Since Natha means ‘no form,’ there cannot be a deity in physical form for the team to make contact and record his advice as a part of the evidence for research methodology. So, the team has claimed that the contact was made through a medium that has developed the capability to consult God Natha. This definitely shows an emotional bias. As Montana State University academic Robert Pirsig has said in his philosophical novel, Zen and the Art of Motorcycle Maintenance, a hypothesis for a research study is like a ghost because it is a mental thought without its own energy source. Hence, there is nothing wrong for the research team to use a ‘ghost’ for its research; what is wrong is the bias which they exhibit right from the beginning of the research study.
The bias is that the hypothesis and the research methodology were given by God Natha; God Natha should not be displeased by refuting his hypothesis or validating the null hypothesis that arsenic elements have nothing to do with kidney diseases; hence, evidence is gathered to prove God Natha and not to make a free inquiry that could yield opposite results. Hence, at the end, it is declared that the hypothesis is proved without looking at the alternatives available.
Emotions, therefore, lead to irrational choices and many are ready to accept them because they themselves are emotionally driven and have a bias toward the choice which others have made for them.
The incident of grease devils that have scared and frightened many people in some parts of the country bears testimony to the same outcome.
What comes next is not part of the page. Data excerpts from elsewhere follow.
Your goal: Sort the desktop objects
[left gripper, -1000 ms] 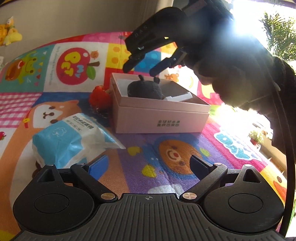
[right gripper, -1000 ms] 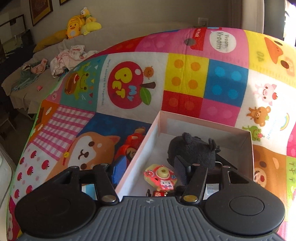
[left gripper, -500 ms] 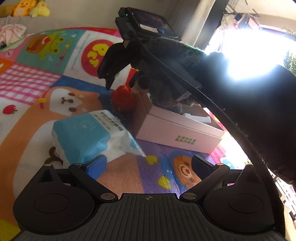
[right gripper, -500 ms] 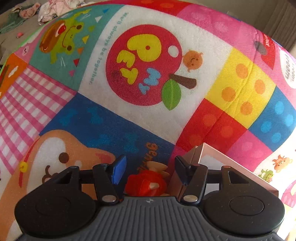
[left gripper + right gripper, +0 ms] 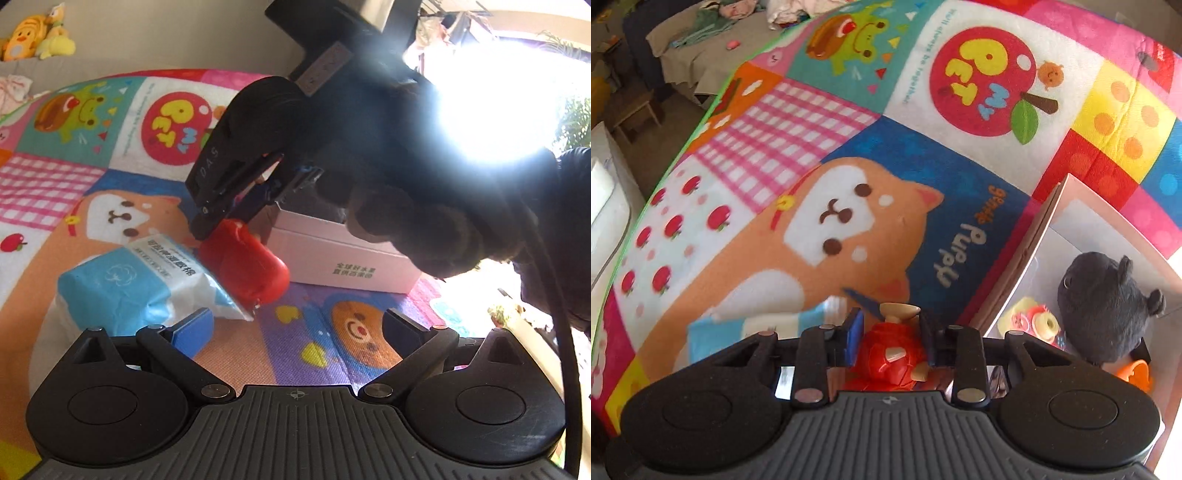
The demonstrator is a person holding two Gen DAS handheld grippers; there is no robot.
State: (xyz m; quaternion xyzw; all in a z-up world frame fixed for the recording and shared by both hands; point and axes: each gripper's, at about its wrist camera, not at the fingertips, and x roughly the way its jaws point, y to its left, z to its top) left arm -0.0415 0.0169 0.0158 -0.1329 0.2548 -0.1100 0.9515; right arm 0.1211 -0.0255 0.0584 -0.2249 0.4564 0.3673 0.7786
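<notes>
My right gripper [image 5: 891,334] is shut on a red toy [image 5: 892,356] and holds it above the mat, left of the pink box [image 5: 1008,291]. In the left wrist view the red toy [image 5: 245,264] hangs from the right gripper [image 5: 207,221] between a blue-and-white tissue pack [image 5: 136,284] and the pink box [image 5: 343,258]. The box holds a black plush [image 5: 1108,302], a pink toy camera [image 5: 1034,321] and an orange piece [image 5: 1137,373]. My left gripper [image 5: 297,326] is open and empty, low over the mat in front of the pack.
A colourful cartoon play mat [image 5: 849,221] covers the surface; its left edge drops to the floor. A sofa with clothes [image 5: 701,40] and plush toys [image 5: 37,33] stands at the back. Bright window glare fills the right of the left wrist view.
My right gripper closed on the red toy and lifted it off the mat, beside the box. My left gripper stayed open, shifting slightly.
</notes>
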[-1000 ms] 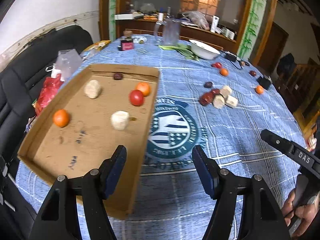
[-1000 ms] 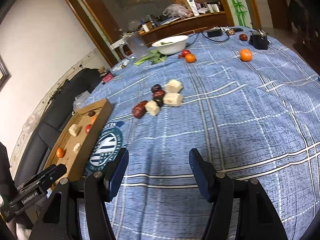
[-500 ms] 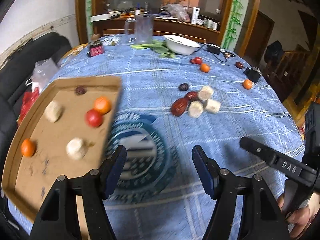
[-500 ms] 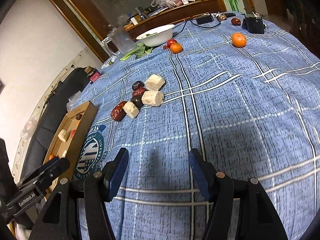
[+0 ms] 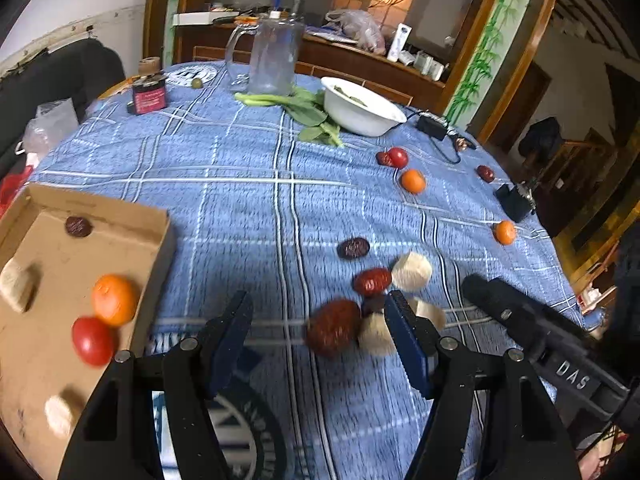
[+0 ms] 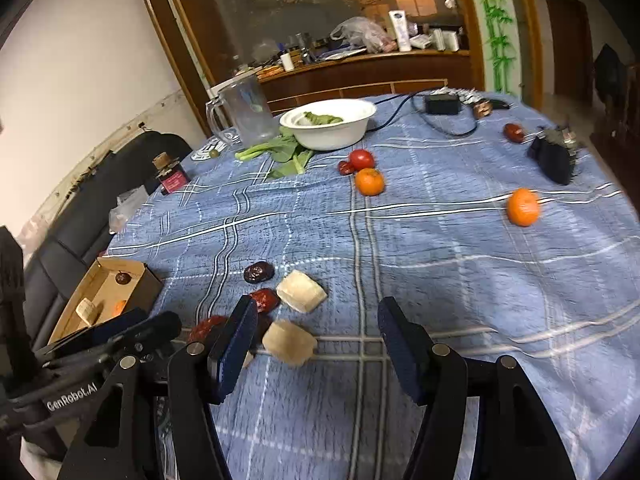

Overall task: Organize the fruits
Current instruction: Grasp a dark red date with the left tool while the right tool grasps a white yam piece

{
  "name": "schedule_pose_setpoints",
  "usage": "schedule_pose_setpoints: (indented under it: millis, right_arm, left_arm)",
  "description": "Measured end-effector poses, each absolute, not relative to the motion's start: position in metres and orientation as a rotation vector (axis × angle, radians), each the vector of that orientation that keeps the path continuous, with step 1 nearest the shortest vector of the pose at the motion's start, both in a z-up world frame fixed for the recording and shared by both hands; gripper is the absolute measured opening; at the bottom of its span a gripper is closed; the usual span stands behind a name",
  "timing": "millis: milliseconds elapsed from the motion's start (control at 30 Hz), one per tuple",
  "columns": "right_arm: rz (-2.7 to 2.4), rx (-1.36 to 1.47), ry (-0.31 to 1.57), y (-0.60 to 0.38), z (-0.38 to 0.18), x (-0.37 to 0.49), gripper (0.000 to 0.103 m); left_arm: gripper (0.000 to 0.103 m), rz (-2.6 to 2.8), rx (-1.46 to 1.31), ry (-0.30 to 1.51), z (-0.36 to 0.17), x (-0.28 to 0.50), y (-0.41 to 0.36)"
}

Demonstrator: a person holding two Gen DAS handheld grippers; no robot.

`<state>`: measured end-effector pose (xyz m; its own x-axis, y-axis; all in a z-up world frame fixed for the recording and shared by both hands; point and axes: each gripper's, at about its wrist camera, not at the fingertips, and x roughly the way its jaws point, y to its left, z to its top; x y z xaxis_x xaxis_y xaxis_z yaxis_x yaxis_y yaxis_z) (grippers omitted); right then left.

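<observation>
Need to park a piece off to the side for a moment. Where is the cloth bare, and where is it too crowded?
Bare cloth: the wide stretch between the cardboard tray and the cluster of dates and pale chunks, and the near right area below the lone orange. Crowded: that cluster itself, and the far edge around the white bowl, greens and glass pitcher.

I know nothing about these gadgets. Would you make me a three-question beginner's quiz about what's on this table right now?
1. True or false: the cardboard box holds a tomato.
2. Is anything between the fingers of the left hand-held gripper?
3. Beside the white bowl lies: A) leafy greens B) a banana C) a knife.

Key: 1 true. 2 No, it is open with only the blue tablecloth behind it. 3 A.
</observation>
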<state>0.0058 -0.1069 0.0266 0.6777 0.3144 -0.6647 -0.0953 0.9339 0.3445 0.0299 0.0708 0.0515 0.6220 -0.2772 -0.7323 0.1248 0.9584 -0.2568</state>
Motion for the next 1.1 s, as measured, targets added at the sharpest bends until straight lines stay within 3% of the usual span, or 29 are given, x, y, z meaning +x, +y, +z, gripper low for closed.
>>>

People first choose to remain rationally ignorant and depend on others for choosing for them. Others have incentive to both rationally and irrationally exaggerate information relating to the grease devil; rationally to derive a benefit for them and irrationally to let out their emotions and fears.
The result is that people are driven like a herd, some out of fear and some in order to derive a pleasure by being a vigilante. No one has wisdom or patience to look at the logical base of the grease devil who is nothing but a sex pervert smeared with grease to avoid being apprehended.
In my view, the scarcity of rational men is evil; the proliferation of emotionally-driven, irrational men is a greater evil.